## [What needs to be done]
Only lines with the string "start" should be returned from the data below.

####

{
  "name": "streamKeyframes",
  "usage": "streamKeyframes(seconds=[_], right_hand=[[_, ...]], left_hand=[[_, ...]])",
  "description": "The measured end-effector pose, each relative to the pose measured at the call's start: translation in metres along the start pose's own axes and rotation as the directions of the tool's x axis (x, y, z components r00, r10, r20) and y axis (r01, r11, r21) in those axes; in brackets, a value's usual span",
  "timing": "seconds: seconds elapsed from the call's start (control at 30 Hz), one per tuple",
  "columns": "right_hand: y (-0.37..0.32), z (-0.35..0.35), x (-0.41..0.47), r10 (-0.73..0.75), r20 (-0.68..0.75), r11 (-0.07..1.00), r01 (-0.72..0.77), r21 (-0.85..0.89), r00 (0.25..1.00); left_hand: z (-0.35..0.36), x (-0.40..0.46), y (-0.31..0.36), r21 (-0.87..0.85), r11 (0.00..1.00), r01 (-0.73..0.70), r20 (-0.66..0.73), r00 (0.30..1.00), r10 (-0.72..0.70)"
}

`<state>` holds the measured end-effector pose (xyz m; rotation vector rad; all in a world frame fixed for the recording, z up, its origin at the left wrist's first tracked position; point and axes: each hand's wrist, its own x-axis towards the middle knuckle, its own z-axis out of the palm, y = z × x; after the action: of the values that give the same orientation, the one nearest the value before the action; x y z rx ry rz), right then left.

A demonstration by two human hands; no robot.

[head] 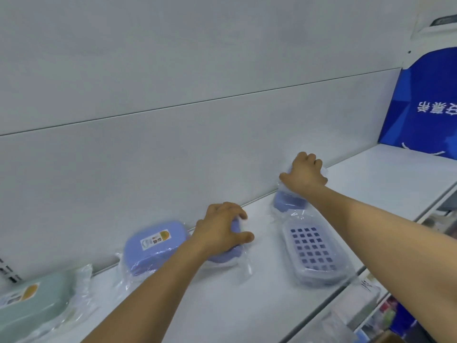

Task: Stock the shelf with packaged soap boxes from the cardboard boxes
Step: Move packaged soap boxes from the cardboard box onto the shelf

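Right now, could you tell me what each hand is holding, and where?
Left hand grips a wrapped purple soap box from above; right hand grips another at its far end.

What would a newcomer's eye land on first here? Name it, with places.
Two bare arms reach onto the white shelf: the left hand grips a wrapped purple soap box at the centre, the right hand another purple box against the back panel. A grid-patterned box lies at the front edge, with a blue sign far right.

5 bagged soap boxes (315,253), apparently, on shelf (247,305)
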<state>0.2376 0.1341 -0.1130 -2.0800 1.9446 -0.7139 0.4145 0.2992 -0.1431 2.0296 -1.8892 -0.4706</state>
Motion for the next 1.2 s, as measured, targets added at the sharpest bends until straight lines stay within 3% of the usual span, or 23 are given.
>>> streamKeyframes(seconds=[0.1,0.2,0.33,0.43,0.7,0.97,1.2], right_hand=[[0.006,-0.002,-0.003,0.083,0.055,0.994,-0.087,0.072,0.995],[0.013,-0.009,-0.012,0.100,0.109,0.981,-0.116,0.156,0.989],[0.018,-0.035,-0.048,-0.042,-0.093,0.965,0.065,0.254,0.995],[0.017,-0.058,-0.095,-0.154,-0.204,0.897,0.223,0.382,0.967],[0.026,-0.077,-0.271,-0.443,-0.255,0.671,0.507,0.541,0.859],[0.003,-0.055,-0.435,-0.658,-0.081,0.549,0.550,0.630,0.749],[-0.064,-0.025,-0.558,-0.806,0.080,0.457,0.530,0.714,0.587]], left_hand=[[0.003,-0.009,0.006,0.084,0.986,0.141,-0.044,0.990,-0.138],[0.003,-0.015,0.012,0.040,0.983,0.180,-0.069,0.982,-0.177],[-0.004,-0.035,0.022,-0.086,0.989,0.122,-0.279,0.950,-0.142],[-0.008,-0.070,0.031,-0.169,0.985,0.042,-0.432,0.895,-0.112],[0.015,-0.249,0.048,-0.397,0.900,-0.177,-0.684,0.711,-0.162],[0.049,-0.422,0.024,-0.364,0.931,0.022,-0.711,0.639,-0.293],[0.053,-0.563,-0.031,-0.385,0.890,0.244,-0.722,0.520,-0.455]])
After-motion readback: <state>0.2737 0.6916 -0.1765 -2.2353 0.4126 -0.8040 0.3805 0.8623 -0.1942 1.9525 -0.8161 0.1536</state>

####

## [Written response]
  "description": "The measured end-effector pose, each relative to the pose measured at the call's start: translation in metres along the start pose's own axes and rotation as the directions of the tool's x axis (x, y, z components r00, r10, r20) and y axis (r01, r11, r21) in those axes; in brackets, a value's usual span",
  "timing": "seconds: seconds elapsed from the call's start (control at 30 Hz), one per tuple",

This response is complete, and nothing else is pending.